Give back exactly the stretch of data below from the line holding "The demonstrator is" through the line holding "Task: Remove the", both ends included, and leave the remaining lines out.

START DATA

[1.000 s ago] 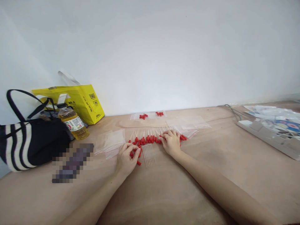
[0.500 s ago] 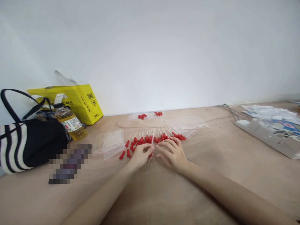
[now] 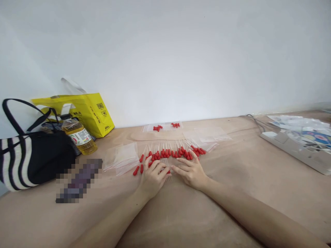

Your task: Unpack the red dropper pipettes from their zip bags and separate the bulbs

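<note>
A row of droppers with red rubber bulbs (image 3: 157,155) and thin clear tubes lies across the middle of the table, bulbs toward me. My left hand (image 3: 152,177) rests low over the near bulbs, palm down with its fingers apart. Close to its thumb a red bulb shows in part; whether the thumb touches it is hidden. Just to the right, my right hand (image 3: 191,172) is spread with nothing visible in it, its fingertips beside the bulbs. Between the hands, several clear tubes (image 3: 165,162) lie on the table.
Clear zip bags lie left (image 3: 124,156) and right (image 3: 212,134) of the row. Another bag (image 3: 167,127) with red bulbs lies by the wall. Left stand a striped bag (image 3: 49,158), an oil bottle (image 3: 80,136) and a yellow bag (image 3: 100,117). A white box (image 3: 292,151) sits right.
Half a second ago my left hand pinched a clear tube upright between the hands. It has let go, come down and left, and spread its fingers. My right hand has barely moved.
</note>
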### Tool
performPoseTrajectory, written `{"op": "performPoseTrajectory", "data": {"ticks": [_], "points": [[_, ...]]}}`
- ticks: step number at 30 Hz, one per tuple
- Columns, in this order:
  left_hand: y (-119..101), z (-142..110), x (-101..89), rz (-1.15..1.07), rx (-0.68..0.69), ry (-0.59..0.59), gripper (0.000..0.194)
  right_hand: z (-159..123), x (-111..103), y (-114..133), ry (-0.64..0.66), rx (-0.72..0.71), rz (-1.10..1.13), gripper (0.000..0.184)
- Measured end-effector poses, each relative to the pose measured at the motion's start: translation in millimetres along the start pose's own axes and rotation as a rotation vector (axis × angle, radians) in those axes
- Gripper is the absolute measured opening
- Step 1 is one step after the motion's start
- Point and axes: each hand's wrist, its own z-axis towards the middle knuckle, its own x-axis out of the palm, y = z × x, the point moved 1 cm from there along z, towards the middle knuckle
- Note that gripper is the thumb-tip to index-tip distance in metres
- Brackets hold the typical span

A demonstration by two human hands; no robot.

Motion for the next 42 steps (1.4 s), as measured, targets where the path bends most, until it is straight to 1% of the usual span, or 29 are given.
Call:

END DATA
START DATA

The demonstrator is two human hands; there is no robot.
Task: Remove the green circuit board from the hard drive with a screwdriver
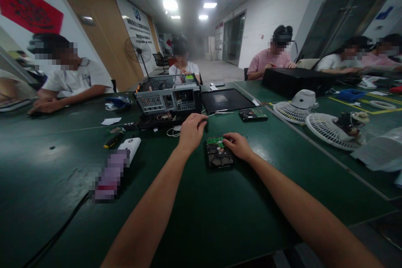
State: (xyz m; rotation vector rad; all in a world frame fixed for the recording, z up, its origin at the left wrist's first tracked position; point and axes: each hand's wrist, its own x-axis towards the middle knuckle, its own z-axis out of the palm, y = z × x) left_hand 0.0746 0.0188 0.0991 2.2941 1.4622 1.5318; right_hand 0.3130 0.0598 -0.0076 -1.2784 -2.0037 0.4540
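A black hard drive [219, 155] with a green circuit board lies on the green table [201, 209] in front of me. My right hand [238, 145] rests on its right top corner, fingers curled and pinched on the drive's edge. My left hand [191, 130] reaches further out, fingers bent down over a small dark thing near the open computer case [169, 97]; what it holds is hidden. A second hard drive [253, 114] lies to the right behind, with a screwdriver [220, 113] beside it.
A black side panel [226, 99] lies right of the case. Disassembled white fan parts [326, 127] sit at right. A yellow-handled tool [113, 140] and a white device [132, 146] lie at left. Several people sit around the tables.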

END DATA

• SOLUTION TO THE EXERCISE:
The demonstrator is two human hands; there is no robot.
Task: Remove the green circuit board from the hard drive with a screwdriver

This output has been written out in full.